• _Work instruction_
Give again, unaltered, the line with "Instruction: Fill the" and all lines that follow it in the listing below, minus any pictures.

• _Data segment_
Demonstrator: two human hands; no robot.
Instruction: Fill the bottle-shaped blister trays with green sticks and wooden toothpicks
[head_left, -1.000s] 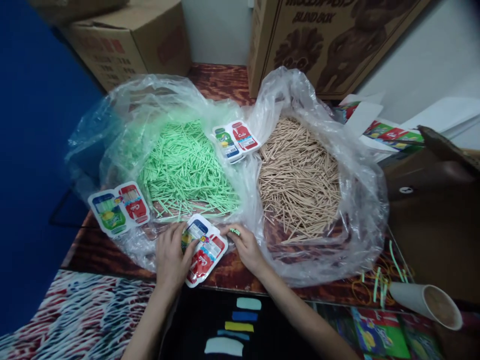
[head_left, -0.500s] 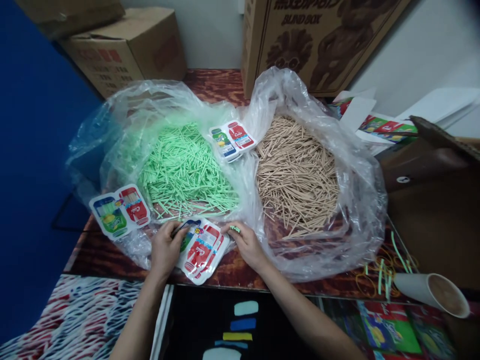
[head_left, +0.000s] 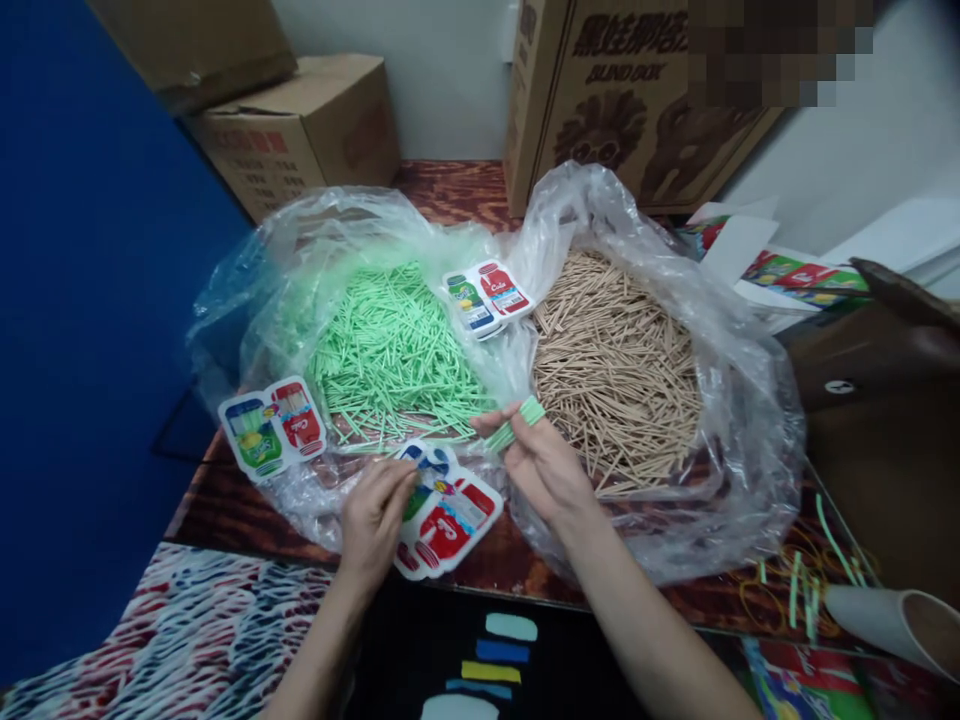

• _Response to this exercise_
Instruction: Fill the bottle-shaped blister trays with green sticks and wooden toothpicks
[head_left, -1.000s] 
[head_left, -0.500s] 
[head_left, +0.000s] 

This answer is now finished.